SIETE CANCIONES POPULARES ESPAÑOLAS (SEVEN POPULAR SPANISH SONGS)
Manuel de Falla (b. Cádiz, Spain, November 23, 1876; d. Alta Gracia, Argentina, November 14, 1946)

Composed 1914; 13 minutes 

Although based on various printed sources, Manuel de Falla believed that “in popular song, the spirit is more important than the letter.” His Seven Popular Spanish Songs premièred in Madrid after World War I forced him to end a seven-year stay in France. According to legend, he sold the rights to a Paris publisher for less than the cost of a bottle of champagne. The songs quickly became the most frequently performed in the Spanish repertoire and were widely arranged for different instruments—beginning in 1925, when violinist Paul Kochanski adapted six of them as the Suite populaire espagnole, followed by a cello version the next year. Falla intended the cycle to present authentic folksongs while capturing the diverse regional styles and idioms of Spain. Their composition and success likely inspired his deeper engagement with Spanish folk traditions and flamenco, and his later efforts to preserve the musical heritage of Andalusia.

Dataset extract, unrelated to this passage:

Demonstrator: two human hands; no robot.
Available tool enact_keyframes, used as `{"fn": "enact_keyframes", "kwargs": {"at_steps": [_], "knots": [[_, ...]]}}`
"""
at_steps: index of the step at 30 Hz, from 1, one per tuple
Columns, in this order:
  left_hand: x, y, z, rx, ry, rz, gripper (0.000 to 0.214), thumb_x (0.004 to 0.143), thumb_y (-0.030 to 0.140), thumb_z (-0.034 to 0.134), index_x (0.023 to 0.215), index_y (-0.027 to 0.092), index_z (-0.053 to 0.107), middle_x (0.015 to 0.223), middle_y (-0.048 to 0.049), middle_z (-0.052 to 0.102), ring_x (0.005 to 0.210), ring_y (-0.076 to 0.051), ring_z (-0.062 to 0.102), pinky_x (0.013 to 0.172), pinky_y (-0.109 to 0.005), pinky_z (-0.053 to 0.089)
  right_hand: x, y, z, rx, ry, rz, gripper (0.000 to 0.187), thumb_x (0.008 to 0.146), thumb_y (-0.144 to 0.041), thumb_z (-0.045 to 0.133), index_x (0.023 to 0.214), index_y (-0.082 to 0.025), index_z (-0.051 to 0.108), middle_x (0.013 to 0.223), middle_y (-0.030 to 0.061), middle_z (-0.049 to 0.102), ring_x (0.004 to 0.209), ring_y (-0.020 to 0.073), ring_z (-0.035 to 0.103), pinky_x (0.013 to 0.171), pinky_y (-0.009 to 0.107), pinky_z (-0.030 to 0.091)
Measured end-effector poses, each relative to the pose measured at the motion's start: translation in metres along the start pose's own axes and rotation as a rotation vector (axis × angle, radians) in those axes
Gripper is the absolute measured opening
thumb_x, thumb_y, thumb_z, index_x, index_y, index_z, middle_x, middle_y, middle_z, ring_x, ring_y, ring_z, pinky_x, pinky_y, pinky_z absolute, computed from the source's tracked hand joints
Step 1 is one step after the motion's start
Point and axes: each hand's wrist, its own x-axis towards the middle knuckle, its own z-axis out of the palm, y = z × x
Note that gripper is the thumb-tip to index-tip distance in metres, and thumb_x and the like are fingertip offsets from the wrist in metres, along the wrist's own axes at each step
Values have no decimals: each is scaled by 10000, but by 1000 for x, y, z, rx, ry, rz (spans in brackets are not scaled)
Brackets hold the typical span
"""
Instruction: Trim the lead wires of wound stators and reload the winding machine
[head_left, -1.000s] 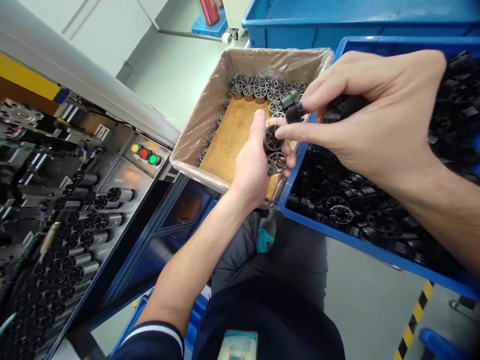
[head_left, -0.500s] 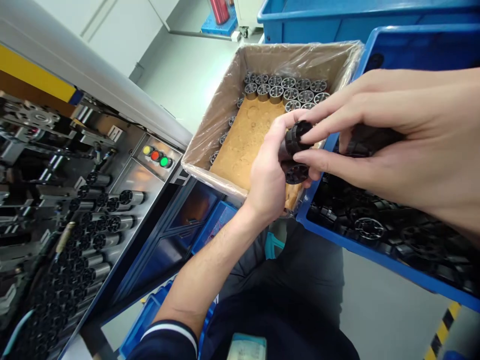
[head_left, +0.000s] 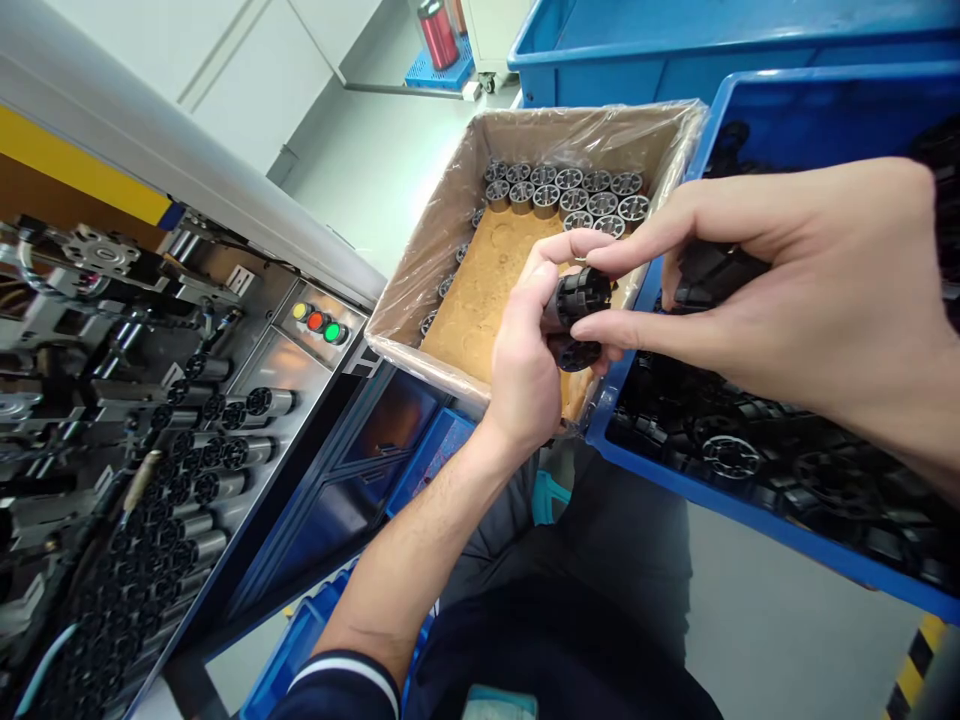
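My left hand (head_left: pixel 525 345) is closed around two short cylinders above the carton's near right part. The upper cylinder (head_left: pixel 581 297) has a slotted black plastic end that points right. Below it shows the dark spoked end of the lower cylinder (head_left: pixel 576 354); their other ends are hidden in my fingers. My right hand (head_left: pixel 810 280) touches the upper cylinder's black end with thumb and index finger. Its curled rear fingers also hold a black plastic part (head_left: pixel 716 277), partly covered by the hand.
A plastic-lined carton (head_left: pixel 420 355) holds rows of spoked metal cylinders (head_left: pixel 574 198) and a brown cardboard sheet (head_left: pixel 480 295). At right stands a blue bin (head_left: pixel 712 500) of black parts. Left is a machine bench with many cylinders (head_left: pixel 247 452) and coloured push buttons (head_left: pixel 317 322).
My right hand has tilted and its knuckles lifted, exposing more of the black part in its palm. The index finger has shifted to the top of the upper cylinder's end. The view has shifted slightly.
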Motion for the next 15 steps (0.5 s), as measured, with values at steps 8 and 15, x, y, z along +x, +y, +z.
{"fn": "enact_keyframes", "kwargs": {"at_steps": [8,15], "knots": [[-2,-3,2,-149,62,70,420,1297,600,522,1307,237,735,1161,-65,777,699,-143,660,563,-260,559,2,1,-2,-57,-20,-220,243,954,-388,1138,1135,-388,976,1111,-42,964,937,285,893,903,515,720],[-1,-3,3,-200,55,89,394,1298,559,516,1239,244,745,884,-24,693,597,-147,618,554,-254,542,1,1,-1,-31,-33,-265,193,1018,-397,1086,1176,-449,987,1232,-51,986,1041,324,940,905,541,748]]}}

El paño moruno (“The Moorish Cloth”), from Murcia, is a sly, innuendo-laced song with flamenco-flavored accompaniment and an Andalusian scale. Also from Murcia, Seguidilla murciana is a vibrant piece that Falla said he wanted “to free from the prison of past formality...like a bird from its cage.” Asturiana is a sorrowful northern lament over lost love, while Jota, from Aragon, is a spirited and widely recognized Spanish dance-song. Nana, an Andalusian lullaby, draws on Arabic musical sources and, according to Falla, traces its origins to India. Canción is a bittersweet, resigned love song with a gentle, rocking motion. The final song, Polo, is a fiery flamenco outcry against love itself, marked by anguished cries of “Ay,” fierce rhythms, and biting dissonances.